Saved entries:
....

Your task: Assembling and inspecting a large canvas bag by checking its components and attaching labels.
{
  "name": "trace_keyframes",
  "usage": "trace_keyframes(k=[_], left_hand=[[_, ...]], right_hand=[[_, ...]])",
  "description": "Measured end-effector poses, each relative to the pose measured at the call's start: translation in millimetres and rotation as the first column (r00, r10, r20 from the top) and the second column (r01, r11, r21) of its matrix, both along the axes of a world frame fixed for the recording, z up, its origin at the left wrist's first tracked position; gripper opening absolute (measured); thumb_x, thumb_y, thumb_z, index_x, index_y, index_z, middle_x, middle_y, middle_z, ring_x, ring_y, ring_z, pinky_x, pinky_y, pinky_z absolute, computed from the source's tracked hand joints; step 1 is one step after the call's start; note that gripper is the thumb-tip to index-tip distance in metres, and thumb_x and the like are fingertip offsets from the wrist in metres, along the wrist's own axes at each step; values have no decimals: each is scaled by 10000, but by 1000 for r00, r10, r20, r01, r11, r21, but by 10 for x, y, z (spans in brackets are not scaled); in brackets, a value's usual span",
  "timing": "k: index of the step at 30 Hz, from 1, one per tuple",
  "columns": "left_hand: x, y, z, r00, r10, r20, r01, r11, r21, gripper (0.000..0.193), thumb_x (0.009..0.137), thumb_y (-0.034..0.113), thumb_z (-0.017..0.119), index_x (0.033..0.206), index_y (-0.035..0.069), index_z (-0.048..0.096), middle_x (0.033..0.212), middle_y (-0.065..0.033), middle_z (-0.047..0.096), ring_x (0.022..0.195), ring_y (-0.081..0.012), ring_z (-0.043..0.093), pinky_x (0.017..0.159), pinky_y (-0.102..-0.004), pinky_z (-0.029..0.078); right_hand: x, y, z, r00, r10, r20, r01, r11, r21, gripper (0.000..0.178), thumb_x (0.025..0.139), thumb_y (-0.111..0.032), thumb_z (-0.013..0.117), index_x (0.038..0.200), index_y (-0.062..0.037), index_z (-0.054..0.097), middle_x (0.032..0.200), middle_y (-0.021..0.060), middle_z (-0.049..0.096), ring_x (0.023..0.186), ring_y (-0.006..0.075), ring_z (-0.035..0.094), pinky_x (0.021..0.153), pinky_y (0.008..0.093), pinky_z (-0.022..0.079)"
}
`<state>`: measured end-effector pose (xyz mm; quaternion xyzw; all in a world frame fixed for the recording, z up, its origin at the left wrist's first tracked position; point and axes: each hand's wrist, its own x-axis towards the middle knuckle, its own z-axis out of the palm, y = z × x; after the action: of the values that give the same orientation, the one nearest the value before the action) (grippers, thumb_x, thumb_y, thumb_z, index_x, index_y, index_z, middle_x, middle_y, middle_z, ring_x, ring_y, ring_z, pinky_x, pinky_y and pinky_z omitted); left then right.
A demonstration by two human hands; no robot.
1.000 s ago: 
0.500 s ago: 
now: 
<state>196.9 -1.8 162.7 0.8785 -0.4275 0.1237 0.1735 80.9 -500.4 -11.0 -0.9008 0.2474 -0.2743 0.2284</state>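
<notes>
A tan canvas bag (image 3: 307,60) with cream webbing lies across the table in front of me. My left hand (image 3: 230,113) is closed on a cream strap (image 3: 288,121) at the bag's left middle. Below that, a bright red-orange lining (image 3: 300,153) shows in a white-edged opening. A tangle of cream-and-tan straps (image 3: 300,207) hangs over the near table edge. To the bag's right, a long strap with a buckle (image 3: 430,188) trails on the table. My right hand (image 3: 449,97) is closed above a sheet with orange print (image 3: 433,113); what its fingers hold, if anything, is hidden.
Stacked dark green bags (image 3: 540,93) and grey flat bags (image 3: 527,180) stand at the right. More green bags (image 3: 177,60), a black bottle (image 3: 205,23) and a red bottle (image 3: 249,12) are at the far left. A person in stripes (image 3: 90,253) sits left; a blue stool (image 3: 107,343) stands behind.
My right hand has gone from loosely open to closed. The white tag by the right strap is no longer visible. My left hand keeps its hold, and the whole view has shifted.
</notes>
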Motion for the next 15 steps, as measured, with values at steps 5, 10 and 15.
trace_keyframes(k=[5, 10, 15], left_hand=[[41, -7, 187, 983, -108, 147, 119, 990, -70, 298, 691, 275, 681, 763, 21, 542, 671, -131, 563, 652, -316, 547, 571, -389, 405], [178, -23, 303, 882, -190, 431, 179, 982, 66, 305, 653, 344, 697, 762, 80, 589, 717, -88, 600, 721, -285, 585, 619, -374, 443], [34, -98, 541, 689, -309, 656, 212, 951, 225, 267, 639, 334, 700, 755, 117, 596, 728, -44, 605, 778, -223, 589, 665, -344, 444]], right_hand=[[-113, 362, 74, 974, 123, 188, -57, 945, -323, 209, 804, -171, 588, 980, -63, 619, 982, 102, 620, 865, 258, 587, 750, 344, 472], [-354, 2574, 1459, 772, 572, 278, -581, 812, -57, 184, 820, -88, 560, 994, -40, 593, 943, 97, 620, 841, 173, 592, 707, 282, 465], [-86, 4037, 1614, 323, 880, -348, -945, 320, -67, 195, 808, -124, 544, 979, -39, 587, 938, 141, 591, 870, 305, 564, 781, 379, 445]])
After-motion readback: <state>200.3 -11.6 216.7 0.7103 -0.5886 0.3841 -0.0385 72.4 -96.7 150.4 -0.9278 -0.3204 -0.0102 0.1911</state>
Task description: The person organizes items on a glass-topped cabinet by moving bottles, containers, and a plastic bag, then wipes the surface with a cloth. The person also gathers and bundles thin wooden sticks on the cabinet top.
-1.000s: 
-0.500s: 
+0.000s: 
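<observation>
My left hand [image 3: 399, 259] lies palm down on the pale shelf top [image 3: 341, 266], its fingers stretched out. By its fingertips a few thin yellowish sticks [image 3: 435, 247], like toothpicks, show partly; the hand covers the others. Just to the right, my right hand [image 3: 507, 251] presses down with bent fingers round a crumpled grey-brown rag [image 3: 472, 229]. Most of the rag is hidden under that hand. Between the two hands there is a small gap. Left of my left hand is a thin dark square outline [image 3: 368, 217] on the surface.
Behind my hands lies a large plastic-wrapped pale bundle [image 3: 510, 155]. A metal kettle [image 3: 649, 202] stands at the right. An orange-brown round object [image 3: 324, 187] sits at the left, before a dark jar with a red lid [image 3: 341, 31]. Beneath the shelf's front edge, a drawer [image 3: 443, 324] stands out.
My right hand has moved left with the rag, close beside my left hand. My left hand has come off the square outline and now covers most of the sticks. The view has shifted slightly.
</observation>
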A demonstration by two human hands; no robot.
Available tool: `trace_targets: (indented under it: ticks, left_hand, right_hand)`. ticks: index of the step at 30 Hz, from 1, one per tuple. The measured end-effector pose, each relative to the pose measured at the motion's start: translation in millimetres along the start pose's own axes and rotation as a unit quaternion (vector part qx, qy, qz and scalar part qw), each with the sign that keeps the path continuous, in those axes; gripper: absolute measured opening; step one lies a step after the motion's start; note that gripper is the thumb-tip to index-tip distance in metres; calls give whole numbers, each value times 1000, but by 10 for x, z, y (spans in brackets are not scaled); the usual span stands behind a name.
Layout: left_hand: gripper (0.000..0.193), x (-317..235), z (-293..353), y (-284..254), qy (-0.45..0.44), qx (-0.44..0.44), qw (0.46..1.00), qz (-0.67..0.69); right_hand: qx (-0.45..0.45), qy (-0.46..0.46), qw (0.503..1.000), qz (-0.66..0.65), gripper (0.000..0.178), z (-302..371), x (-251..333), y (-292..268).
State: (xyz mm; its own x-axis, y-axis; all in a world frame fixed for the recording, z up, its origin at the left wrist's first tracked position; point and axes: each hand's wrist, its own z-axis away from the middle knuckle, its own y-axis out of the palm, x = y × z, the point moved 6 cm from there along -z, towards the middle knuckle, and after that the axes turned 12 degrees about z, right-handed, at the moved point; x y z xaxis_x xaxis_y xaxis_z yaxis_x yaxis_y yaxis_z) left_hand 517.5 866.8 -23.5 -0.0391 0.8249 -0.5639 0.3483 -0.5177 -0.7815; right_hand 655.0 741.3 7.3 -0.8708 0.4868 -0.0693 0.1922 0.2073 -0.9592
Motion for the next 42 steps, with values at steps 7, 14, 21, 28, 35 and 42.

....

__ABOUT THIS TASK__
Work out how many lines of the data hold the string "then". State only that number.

__ANSWER FOR THE TASK__
2